At New York Fashion Week, which began Thursday, the majority of American women are unlikely to receive much attention, either. Designers keep their collections tightly under wraps before sending them down the runway, but if past years are any indication of what’s to come, plus-size looks will be in short supply. Sure, at New York Fashion Week in 2015, Marc Jacobs and Sophie Theallet each featured a plus-size model and Ashley Graham debuted her plus-size lingerie line. But these moves were very much the exception, not the rule.
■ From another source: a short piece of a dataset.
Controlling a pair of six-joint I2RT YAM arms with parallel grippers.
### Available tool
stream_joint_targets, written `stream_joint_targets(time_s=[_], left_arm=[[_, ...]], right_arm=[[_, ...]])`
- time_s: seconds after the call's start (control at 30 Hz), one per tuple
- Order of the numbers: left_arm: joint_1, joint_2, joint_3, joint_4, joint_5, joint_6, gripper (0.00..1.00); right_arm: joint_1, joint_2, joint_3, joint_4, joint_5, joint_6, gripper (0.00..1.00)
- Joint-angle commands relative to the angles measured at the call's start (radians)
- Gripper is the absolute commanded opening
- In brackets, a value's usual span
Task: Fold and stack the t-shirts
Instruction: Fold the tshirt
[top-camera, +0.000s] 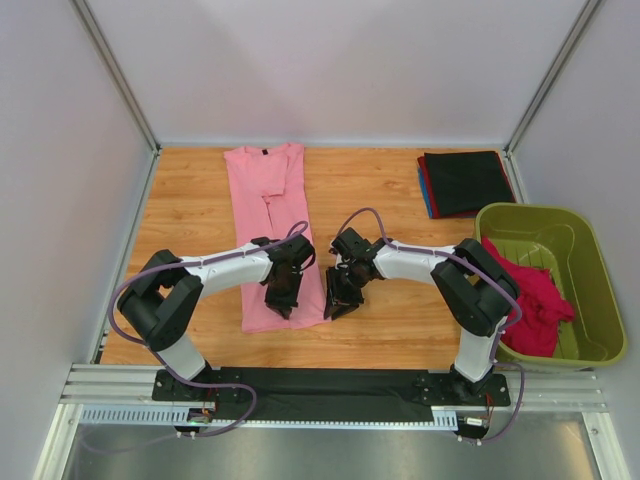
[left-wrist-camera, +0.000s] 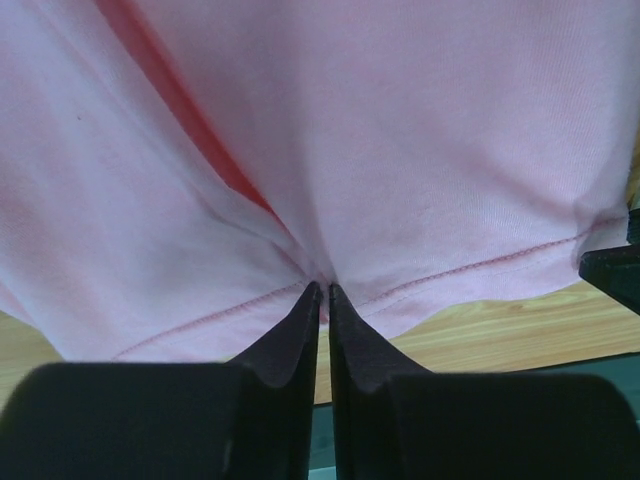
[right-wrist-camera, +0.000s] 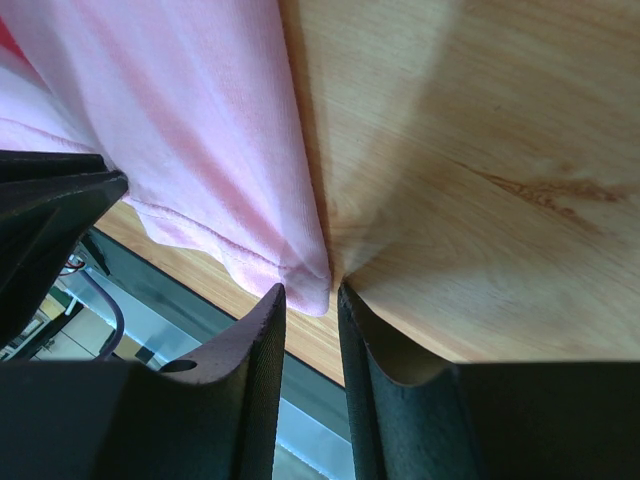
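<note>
left gripper (left-wrist-camera: 325, 288), pinching pink t-shirt (left-wrist-camera: 420, 150) — wrist view

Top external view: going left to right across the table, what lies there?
pink t-shirt → folded stack, black on top → olive-green tub, holding a magenta-red t-shirt

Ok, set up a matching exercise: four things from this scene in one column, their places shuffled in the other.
1. light pink cloth t-shirt
2. crumpled magenta-red cloth t-shirt
3. folded black cloth t-shirt
4. olive-green plastic tub

A. far right corner of the wooden table
B. inside the tub
C. table's right edge
D. spread flat, mid-table

Pairs: 1-D, 2-B, 3-A, 4-C.
</note>
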Motion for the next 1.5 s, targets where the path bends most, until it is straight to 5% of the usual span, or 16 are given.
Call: stream_joint_targets(time_s=[0.0,0.1,0.53,0.73,0.87,1.0,1.47], left_arm=[[-0.009,-0.011,0.004,-0.002,-0.007,0.0,0.12],[-0.009,-0.016,0.015,-0.022,-0.009,-0.006,0.0],[-0.009,-0.011,0.047,-0.114,0.039,-0.029,0.0],[-0.009,-0.024,0.036,-0.085,0.077,-0.047,0.1],[-0.009,-0.039,0.039,-0.062,0.097,-0.076,0.3],[-0.004,-0.077,0.061,-0.103,0.071,-0.082,0.34],[0.379,-0.283,-0.158,-0.252,0.068,-0.119,0.39]], right_arm=[[0.007,-0.018,-0.002,-0.011,0.059,-0.008,0.3],[0.006,-0.018,-0.002,-0.011,0.06,-0.006,0.3],[0.007,-0.009,0.011,-0.011,0.066,0.002,0.3],[0.006,-0.009,0.017,-0.017,0.074,-0.005,0.3],[0.007,-0.007,0.024,-0.017,0.071,-0.003,0.3],[0.007,-0.013,0.031,-0.024,0.069,0.006,0.31],[0.025,-0.009,0.029,-0.02,0.115,0.044,0.33]])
I love the American fashion industry, but it has a lot of problems and one of them is the baffling way it has turned its back on plus-size women. It’s a puzzling conundrum. The average American woman now wears between a size 16 and a size 18, according to new research from Washington State University. There are 100 million plus-size women in America, and, for the past three years, they have increased their spending on clothes faster than their straight-size counterparts. There is money to be made here ($20.4 billion (U.S.), up 17 per cent from 2013). But many designers — dripping with disdain, lacking imagination or simply too cowardly to take a risk — still refuse to make clothes for them.

In addition to the fact that most designers max out at size 12, the selection of plus-size items on offer at many retailers is paltry compared with what’s available for a size 2 woman. According to a Bloomberg analysis, only 8.5 per cent of dresses on Nordstrom.com in May were plus-size. At J.C. Penney’s website, it was 16 per cent; Nike.com had a mere five items — total.
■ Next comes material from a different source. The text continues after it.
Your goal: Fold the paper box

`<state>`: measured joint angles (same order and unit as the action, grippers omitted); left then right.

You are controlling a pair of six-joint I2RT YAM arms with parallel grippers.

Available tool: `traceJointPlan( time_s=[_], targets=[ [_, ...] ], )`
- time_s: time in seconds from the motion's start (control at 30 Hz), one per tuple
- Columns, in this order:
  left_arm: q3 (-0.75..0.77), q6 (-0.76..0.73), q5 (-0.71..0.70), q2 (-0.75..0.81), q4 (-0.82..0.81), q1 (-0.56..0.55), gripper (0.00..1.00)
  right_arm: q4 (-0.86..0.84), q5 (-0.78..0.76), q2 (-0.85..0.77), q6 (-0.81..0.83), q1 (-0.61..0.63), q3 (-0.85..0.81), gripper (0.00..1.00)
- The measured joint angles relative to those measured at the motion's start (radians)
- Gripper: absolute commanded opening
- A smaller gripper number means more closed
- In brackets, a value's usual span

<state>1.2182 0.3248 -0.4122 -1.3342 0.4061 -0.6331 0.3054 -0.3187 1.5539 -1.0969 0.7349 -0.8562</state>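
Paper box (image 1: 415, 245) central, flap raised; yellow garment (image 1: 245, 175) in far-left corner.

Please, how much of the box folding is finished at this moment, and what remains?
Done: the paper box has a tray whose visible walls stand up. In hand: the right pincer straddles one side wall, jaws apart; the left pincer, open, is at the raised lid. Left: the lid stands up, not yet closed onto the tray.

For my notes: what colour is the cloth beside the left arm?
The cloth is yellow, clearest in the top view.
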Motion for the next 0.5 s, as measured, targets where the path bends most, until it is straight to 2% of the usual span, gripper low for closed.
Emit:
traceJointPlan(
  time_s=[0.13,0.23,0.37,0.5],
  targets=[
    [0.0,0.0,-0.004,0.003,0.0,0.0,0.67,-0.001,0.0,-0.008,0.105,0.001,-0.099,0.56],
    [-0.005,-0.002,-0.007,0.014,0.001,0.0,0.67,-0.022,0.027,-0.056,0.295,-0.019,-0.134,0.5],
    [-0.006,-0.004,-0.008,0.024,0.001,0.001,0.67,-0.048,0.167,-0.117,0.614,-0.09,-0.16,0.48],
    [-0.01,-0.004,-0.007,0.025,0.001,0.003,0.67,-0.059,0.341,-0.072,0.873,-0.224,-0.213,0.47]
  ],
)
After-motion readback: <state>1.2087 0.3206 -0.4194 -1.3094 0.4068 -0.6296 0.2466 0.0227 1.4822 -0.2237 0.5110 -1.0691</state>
I’ve spoken to many designers and merchandisers about this. The overwhelming response is, “I’m not interested in her.” Why? “I don’t want her wearing my clothes.” Why? “She won’t look the way that I want her to look.” They say the plus-size woman is complicated, different and difficult, that no two size 16s are alike. Some haven’t bothered to hide their contempt. “No one wants to see curvy women” on the runway, Karl Lagerfeld, head designer of Chanel, said in 2009. Plenty of mass retailers are no more enlightened: under the tenure of chief executive Mike Jeffries, Abercrombie & Fitch sold nothing larger than a size 10, with Jeffries explaining that “we go after the attractive, all-American kid.”

This a design failure and not a customer issue. There is no reason larger women can’t look just as fabulous as all other women. The key is the harmonious balance of silhouette, proportion and fit, regardless of size or shape. Designs need to be reconceived, not just sized up; it’s a matter of adjusting proportions. The textile changes, every seam changes. Done right, our clothing can create an optical illusion that helps us look taller and slimmer. Done wrong, and we look worse than if we were naked.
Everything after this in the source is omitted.